Today we’re covering Advocate’s $27 billion merger with Atrium, Optum’s strategy with SCA, and Envision Healthcare’s recent woes.

Let’s get after it!


HEALTH SYSTEMS

Advocate Aurora merges with Atrium to create $27 billion Health System

Advocate Aurora Health is merging with Atrium Health to create a $27 billion health system which will operate under a new name: Advocate Health.

The new system’s combined revenues puts it on par with that of Ascension & Providence at about $27 BILLION – good enough for the 6th largest health system in the U.S. Revenue numbers as of full-year 2021.

Advocate’s new footprint will include:

  • 67 hospitals
  • 1,000 sites of care
  • 7,600 physicians
  • 150k employees
  • 5.5 million patients
  • 2.2 million lives through 15 ACOs and 60 value-based contracts (whatever that means)
  • $5 million in annual community benefit
  • Operations across Illinois, Wisconsin, North Carolina, South Carolina, Georgia, and Alabama

Madden’s Musing.

The announcement creates one of the largest health system mergers since Providence / St. Joe’s & then CommonSpirit 5-6 years ago. It’s also right on the heels of the Intermountain-SCL merger, who consolidated in similar fashion into a $14 billion system across non-overlapping geographies. In late 2020, Atrium Health merged with Wake Forest Baptist Health into an $11.5 billion system. There’s absolutely no way that integration is done yet – right?

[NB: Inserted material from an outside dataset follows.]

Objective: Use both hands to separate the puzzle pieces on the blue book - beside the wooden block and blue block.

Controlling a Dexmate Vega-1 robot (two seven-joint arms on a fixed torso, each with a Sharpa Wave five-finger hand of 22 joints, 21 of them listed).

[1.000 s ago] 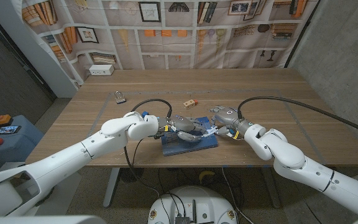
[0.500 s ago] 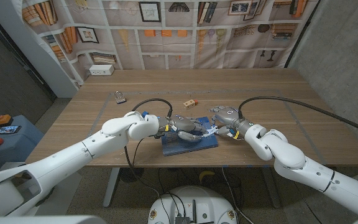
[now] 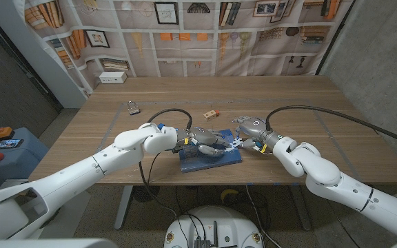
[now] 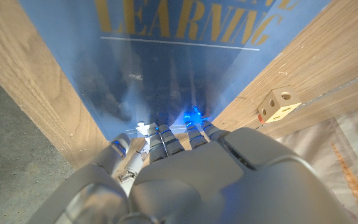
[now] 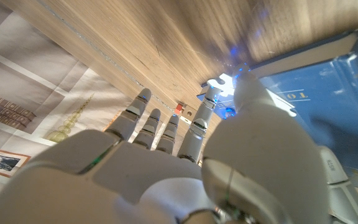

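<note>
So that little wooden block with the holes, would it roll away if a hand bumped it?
Probably not. The wooden block looks like a flat-faced cube lying on the table, so it would likely slide or tip over rather than roll. It looks small and likely light, so even a slight nudge might shift it.

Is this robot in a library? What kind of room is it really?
Probably a robot test room, not a real library. The bookshelves behind the wooden table look like a printed backdrop sheet hung over a bare concrete wall. The left hand and right hand work over a blue book.
</note>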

Here’s an interesting little tidbit – according to the press release, Advocate Health will be structured as a joint operating company (JOC). Instead of just contributing assets in a specific area, though, the two systems appear to be layering the JOC on top of 100% of their combined footprint. Which makes me wonder why they went the JOC route.

My guess is that the structure makes it easier to unravel if things go south since existing assets will remain in each of the health systems’ respective states.

Since antitrust is top of mind, systems are opting to merge with other systems outside of their primary geographical footprints, while still giving them access to scale in order to deal with the labor and inflationary pressures of today.

Be on the lookout for a deep dive coming NEXT week on the health system merger landscape, a macro view of what’s going on for hospitals in the currently challenging operating environment, and more pertinent thoughts on the Advocate-Atrium merger.

Resources:


OPTUM’S TAKEOVER

SCA quietly rebrands to SCA Health

With little fanfare, UnitedHealthcare’s Optum appears to have rebranded Surgical Care Affiliates into SCA Health. Under the new slick angular logo and rebranding that everyone seems to be copying, Optum’s strategy is now pretty clear for SCA – create a physician enablement platform to allow specialists in particular to transition to risk-based arrangements.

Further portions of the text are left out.